What a winter. Between the extraordinary extremes of cold in North America and of heat in Australia, lies a small, soggy, squelchy collection of islands: the British Isles, where it has been the wettest January since records began in 1910.
Large swathes of southern England have been under water for weeks, poor things. We have had no serious floods here in our part of Scotland, but the land is completely waterlogged and every day brings more lowering skies and rain.
The relentless monotony of rain has been weighing on my spirits. Light levels have been low for months: perhaps two bright frosty days in the entire year so far, after a grey December. Whether it is the lack of light, or hormones, or a combination of the two that is to blame, I have been developing cabin fever at home.
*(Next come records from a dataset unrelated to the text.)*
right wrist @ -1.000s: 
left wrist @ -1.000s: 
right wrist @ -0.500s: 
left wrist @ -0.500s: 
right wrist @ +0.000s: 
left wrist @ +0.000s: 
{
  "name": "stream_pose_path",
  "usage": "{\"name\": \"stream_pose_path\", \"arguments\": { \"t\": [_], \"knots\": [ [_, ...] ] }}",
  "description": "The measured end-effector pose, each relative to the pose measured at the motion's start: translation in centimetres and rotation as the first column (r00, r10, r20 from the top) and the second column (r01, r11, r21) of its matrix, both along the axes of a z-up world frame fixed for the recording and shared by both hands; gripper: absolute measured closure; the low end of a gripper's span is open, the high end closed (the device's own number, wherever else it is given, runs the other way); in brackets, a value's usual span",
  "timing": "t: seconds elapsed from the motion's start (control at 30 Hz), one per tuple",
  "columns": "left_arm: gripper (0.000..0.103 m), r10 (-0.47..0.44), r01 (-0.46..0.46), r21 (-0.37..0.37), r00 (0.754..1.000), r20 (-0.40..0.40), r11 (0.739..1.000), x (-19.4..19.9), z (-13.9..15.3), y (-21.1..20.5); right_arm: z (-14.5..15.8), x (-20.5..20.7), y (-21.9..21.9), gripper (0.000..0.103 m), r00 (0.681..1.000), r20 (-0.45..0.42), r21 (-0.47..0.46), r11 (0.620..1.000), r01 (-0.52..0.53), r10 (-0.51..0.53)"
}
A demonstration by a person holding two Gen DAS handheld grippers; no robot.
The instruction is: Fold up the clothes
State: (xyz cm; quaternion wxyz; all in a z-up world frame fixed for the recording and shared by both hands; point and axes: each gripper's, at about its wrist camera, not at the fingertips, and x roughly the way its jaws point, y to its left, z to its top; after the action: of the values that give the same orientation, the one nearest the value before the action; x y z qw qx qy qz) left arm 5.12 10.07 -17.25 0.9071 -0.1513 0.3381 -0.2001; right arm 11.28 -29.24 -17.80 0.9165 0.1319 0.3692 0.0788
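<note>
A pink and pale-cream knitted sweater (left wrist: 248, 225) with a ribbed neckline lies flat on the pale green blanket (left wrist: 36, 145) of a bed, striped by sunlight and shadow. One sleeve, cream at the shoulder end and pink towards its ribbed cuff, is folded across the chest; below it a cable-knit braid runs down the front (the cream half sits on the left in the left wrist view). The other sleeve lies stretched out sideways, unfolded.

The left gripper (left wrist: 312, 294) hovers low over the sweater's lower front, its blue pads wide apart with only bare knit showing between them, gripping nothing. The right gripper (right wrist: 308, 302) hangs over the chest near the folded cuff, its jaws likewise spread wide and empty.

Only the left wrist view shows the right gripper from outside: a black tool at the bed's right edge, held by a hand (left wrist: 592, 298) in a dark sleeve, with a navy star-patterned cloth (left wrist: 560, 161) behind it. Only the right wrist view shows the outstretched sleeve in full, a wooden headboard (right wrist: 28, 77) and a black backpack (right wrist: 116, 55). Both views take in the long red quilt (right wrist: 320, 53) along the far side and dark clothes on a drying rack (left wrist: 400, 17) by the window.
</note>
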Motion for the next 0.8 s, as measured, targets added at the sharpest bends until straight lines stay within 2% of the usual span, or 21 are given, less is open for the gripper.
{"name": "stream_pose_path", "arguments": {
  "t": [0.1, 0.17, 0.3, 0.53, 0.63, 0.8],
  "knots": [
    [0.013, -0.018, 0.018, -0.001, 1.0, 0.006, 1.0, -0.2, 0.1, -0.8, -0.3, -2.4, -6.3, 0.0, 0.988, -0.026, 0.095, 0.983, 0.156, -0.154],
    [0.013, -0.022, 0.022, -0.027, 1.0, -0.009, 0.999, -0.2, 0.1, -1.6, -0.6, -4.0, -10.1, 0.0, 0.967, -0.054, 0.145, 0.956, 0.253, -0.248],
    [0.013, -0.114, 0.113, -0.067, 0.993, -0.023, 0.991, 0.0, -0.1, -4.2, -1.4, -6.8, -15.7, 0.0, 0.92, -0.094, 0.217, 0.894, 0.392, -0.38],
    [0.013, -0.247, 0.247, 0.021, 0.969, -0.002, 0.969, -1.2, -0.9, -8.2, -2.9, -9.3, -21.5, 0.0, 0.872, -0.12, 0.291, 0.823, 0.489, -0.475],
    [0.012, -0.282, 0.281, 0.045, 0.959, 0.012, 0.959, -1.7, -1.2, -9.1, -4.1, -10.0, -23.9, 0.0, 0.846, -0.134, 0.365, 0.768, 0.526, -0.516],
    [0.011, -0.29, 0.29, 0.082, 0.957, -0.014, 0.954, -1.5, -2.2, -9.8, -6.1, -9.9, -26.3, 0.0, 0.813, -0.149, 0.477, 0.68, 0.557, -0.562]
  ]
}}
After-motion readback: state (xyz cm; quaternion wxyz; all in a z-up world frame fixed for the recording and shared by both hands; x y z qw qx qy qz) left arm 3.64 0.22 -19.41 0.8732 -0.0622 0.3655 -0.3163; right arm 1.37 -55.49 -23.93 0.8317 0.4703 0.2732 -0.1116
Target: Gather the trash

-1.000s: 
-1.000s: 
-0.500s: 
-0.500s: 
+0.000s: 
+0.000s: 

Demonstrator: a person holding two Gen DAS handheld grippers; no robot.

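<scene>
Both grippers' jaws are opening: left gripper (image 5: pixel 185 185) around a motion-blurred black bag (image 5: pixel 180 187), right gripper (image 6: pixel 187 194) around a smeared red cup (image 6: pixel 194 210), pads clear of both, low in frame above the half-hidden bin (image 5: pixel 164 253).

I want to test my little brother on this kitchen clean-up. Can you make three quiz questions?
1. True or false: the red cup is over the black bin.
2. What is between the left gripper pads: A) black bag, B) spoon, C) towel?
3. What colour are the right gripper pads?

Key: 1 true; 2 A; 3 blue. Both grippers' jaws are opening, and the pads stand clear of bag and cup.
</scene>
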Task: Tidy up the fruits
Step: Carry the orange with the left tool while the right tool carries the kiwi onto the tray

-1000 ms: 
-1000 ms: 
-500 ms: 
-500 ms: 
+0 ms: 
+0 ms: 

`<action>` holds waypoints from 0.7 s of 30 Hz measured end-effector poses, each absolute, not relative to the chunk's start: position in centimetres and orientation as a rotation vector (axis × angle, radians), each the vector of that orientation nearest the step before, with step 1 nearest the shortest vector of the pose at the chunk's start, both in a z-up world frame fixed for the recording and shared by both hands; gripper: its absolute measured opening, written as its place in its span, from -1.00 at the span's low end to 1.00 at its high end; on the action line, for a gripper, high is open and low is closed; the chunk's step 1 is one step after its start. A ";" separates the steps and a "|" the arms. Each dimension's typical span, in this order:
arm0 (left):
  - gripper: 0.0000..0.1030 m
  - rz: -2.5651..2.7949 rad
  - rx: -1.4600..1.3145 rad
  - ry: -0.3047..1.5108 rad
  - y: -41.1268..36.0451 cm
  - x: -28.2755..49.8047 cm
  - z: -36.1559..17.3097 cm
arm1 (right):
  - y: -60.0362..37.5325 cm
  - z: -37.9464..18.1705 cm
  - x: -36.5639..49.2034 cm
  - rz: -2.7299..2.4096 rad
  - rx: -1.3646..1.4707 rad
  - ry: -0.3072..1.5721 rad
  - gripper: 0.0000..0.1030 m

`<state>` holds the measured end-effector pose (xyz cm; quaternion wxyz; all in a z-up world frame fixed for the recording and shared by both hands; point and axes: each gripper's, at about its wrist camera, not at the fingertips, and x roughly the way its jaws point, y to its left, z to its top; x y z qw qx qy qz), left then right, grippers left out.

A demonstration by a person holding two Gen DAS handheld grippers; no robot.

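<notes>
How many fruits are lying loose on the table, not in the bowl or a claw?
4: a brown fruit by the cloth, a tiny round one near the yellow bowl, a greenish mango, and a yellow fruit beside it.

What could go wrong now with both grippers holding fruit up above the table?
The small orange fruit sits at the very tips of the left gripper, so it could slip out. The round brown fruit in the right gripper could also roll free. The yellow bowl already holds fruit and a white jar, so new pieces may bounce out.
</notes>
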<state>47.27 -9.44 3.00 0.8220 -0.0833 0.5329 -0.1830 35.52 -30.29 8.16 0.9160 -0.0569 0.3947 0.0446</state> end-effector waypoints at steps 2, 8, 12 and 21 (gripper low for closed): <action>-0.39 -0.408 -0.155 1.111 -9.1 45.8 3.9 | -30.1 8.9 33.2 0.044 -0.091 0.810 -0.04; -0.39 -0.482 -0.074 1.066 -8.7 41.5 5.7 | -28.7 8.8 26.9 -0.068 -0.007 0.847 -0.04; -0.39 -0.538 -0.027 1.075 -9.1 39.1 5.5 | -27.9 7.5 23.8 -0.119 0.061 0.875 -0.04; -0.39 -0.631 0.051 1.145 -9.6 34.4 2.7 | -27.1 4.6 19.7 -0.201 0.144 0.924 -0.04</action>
On Wednesday my husband was working in the city, as he does once a week. (He too gets cabin fever working from home.) I tried to persuade myself that I could have a quietly productive day in the house. I could get on with the laundry. I could do some new year sorting of rooms. I could walk the dogs under the dripping trees, letting the soft greys and greens of the sodden landscape soothe me with their melancholy beauty.
Who was I kidding. As I contemplated another day alone in the dark house, I began to find it hard to breathe.
Shutting the dogs in the mud room, I grabbed my handbag and coat and fled to the car, heading for town. Heading for the wet and windy local town at the tail-end of the January sales. Heading for brightly-lit shops and the sound of human voices, and frivolous little purchases to appease the sullen child within: gold nail varnish, a new pen, a box of washi tapes. And a damn good cup of coffee made by someone else.
So there I sat in the cafe, savouring a proper coffee of the kind that urbanites can enjoy every day, and basking in the novelty of writing to the background music of chatter and coffee machine and the chink of teaspoons. Humanity. A small taste of civilisation for a sodden country girl, to help kick-start a more positive attitude.
Fear not, then, folks! I won’t be indulging in melancholia here any longer. In fact the main reason I haven’t posted much recently is that, despite low spirits, my head has been so full of ideas that I haven’t known where to start. Creative writing, drawing, journal-making and papercraft are current obsessions and there is much I’d like to share with you there. Also more about the castle itself and some of the vintage treasures it contains: children’s books from the Edwardian era, an army greatcoat from the Home Guard of the Second World War, wonderful old tinware from the Twenties. Plus first cherry blossom, first snowdrops, and the patient winter trees. The year rolls on. You never know, perhaps the sun will even come out one day.